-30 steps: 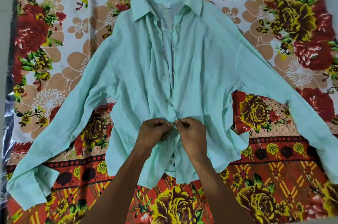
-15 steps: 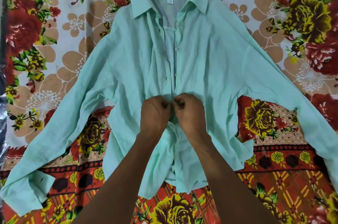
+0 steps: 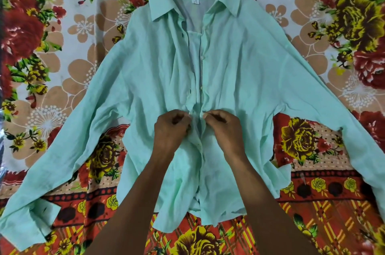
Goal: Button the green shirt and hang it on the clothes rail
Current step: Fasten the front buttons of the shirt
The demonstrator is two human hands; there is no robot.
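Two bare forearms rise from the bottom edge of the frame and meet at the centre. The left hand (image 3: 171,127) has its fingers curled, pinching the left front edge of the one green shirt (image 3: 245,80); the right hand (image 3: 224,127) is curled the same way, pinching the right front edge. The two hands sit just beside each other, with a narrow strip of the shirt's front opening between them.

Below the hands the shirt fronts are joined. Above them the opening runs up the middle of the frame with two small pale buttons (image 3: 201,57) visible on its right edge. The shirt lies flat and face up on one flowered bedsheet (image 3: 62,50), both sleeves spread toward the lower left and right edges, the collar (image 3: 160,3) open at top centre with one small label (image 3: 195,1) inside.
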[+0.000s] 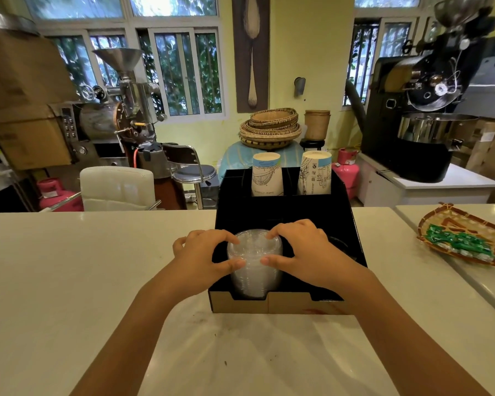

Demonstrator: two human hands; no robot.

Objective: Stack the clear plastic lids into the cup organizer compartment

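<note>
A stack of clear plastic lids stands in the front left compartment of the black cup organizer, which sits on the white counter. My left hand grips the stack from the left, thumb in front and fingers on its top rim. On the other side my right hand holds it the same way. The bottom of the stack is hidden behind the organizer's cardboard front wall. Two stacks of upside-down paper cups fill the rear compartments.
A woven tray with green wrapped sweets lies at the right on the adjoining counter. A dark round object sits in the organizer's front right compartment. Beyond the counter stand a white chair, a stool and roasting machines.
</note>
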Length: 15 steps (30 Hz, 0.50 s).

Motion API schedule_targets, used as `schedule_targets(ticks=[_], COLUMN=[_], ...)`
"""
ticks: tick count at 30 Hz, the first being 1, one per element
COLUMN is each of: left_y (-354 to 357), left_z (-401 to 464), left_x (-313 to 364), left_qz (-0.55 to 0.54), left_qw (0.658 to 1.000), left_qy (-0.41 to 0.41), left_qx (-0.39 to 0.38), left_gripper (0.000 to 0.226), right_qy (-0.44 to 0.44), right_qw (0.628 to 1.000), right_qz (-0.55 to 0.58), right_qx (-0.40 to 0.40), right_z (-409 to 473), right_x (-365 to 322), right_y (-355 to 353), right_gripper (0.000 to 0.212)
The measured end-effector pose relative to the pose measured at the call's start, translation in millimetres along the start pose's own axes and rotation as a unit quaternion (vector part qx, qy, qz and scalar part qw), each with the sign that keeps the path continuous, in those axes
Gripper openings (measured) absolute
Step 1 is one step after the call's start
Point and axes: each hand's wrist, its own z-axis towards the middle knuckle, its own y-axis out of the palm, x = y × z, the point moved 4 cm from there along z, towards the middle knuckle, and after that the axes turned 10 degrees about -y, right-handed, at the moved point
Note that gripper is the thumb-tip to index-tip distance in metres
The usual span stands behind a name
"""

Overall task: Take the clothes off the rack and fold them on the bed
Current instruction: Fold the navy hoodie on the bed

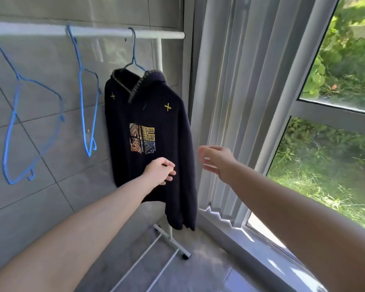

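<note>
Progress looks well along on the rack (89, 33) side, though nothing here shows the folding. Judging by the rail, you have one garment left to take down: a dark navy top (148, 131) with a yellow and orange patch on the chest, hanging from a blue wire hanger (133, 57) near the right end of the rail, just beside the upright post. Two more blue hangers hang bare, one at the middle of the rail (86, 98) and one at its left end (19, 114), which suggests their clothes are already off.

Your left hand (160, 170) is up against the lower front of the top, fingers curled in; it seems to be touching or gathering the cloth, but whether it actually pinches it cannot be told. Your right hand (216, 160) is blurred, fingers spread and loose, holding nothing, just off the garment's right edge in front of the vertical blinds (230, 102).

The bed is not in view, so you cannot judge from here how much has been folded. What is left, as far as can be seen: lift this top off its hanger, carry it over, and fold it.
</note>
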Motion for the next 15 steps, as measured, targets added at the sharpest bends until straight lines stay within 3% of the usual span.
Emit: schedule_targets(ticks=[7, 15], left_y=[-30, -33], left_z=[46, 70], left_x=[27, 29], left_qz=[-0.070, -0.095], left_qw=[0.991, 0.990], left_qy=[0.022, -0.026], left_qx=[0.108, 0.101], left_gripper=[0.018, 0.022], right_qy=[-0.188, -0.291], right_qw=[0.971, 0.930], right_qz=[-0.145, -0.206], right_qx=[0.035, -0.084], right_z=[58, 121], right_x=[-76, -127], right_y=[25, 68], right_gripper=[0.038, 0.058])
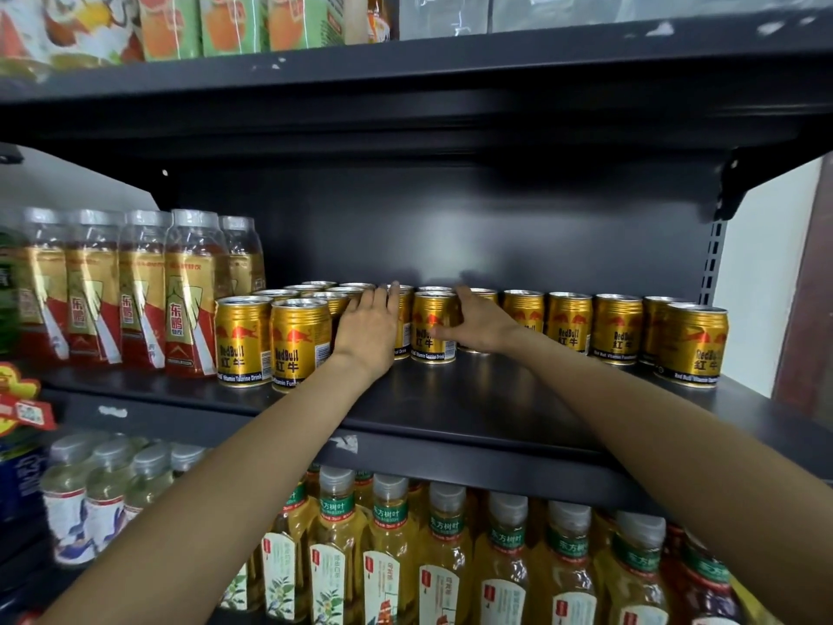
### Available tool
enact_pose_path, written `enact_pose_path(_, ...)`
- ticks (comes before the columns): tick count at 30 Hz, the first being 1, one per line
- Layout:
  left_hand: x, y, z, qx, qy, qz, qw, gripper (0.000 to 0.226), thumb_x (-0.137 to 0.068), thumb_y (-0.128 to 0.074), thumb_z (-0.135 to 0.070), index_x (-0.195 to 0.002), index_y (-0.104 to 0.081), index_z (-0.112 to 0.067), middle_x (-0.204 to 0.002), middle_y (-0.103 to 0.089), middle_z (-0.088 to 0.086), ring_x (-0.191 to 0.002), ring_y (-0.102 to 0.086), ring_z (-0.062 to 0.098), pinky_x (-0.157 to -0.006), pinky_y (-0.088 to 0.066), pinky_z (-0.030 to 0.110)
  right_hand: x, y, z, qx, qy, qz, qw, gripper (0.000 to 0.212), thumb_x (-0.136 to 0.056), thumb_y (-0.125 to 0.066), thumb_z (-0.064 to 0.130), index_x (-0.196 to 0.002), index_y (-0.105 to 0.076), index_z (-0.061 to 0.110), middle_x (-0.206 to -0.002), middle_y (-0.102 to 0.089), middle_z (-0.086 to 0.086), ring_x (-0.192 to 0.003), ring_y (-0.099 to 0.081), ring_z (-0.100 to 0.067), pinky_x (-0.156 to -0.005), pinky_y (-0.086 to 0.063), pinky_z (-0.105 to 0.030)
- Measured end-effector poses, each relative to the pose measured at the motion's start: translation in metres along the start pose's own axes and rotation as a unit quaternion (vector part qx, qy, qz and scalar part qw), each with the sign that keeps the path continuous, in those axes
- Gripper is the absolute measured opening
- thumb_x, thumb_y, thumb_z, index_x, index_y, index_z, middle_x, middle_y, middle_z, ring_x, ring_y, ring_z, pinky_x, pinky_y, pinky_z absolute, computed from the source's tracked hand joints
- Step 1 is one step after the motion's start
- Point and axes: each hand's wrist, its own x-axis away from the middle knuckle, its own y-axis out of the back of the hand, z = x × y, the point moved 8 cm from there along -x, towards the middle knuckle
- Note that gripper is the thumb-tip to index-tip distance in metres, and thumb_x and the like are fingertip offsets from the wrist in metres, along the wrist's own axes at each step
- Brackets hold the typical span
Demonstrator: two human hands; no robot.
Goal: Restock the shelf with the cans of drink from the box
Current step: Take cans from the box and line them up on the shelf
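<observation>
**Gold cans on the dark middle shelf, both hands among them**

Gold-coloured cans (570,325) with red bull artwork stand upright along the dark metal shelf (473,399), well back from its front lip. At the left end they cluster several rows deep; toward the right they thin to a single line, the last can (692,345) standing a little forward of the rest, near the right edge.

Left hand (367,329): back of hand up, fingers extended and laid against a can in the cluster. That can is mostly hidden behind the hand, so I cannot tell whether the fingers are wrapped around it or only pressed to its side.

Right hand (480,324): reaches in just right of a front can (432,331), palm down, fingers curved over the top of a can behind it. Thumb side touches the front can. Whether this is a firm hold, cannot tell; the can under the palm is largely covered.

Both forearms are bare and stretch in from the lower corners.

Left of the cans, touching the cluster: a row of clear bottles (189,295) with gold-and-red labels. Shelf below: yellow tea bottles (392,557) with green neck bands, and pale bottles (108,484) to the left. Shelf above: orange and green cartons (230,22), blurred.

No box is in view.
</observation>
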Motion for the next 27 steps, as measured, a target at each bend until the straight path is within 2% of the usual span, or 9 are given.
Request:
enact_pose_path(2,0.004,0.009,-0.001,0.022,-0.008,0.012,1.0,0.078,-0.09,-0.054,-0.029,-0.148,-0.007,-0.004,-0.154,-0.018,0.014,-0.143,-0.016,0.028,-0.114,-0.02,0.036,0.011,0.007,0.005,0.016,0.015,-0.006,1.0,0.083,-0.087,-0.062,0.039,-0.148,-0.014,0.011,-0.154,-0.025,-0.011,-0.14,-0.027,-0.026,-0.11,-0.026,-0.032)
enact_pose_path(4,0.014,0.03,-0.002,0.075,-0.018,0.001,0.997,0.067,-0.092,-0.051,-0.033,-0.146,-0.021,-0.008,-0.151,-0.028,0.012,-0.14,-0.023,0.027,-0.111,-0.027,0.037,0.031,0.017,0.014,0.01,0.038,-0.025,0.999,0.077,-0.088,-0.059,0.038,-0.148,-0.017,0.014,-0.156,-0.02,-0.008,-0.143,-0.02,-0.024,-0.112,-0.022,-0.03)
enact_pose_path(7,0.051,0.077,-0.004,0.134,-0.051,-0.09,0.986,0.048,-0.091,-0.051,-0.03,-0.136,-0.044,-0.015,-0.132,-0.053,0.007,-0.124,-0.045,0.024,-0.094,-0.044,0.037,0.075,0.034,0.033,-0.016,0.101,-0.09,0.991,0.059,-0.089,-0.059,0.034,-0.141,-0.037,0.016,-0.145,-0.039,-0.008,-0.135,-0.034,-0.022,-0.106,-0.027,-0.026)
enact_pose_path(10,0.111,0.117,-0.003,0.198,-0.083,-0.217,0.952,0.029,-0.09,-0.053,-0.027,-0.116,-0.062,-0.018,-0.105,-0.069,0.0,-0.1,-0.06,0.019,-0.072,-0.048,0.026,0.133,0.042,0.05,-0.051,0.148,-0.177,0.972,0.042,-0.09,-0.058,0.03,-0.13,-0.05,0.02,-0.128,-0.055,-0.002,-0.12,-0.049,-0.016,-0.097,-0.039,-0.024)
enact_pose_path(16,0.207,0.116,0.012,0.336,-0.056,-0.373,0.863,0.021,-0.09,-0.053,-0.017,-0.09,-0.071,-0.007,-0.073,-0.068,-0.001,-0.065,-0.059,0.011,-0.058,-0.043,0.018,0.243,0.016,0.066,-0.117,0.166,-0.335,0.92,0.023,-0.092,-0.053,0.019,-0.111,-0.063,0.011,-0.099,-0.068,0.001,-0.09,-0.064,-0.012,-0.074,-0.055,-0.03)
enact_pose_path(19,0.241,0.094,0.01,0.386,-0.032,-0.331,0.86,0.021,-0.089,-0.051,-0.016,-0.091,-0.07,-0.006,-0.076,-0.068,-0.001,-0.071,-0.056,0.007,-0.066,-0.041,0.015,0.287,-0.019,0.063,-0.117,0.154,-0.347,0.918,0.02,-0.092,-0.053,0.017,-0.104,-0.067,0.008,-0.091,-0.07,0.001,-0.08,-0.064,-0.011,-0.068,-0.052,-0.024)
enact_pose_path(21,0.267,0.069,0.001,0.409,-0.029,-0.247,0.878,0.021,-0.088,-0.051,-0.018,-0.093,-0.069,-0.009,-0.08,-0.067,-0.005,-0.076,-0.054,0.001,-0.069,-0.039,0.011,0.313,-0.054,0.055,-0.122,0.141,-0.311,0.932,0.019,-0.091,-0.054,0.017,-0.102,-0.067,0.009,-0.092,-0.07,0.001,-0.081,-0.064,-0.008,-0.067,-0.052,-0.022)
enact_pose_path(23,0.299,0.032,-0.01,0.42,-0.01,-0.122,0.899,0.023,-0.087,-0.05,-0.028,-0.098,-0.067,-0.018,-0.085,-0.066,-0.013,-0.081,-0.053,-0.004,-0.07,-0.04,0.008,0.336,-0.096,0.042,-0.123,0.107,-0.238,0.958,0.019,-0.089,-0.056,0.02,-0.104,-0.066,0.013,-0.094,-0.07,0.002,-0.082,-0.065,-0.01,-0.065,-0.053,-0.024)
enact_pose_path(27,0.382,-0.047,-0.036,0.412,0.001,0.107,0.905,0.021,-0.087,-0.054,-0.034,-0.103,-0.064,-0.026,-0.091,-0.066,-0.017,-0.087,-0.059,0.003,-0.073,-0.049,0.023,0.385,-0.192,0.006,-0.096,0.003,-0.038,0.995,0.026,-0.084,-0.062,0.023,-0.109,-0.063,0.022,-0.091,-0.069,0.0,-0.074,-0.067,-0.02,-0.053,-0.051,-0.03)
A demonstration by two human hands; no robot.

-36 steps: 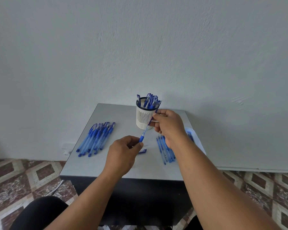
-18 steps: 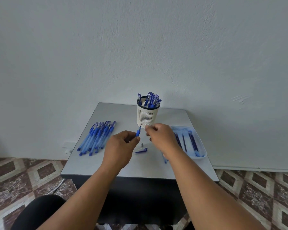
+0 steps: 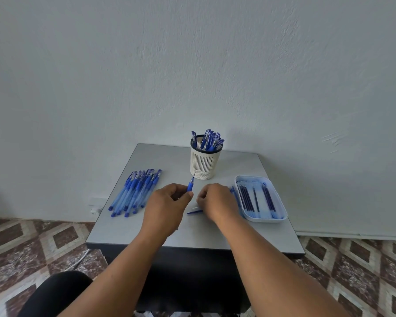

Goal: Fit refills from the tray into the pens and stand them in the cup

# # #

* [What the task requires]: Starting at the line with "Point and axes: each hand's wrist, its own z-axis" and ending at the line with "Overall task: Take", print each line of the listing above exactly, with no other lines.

* [Answer box]:
Point and axes: each hand's wrist, its own z-axis towards the middle knuckle, its own y-axis out of the palm, x = y × z, the point moved 4 cm from there along z, towards the middle knuckle, and after that the axes turned 10 degrees about -y, right-handed, at the moved point
Note that gripper is the thumb-tip to index-tip distance in metres
The usual span stands behind a name
"""

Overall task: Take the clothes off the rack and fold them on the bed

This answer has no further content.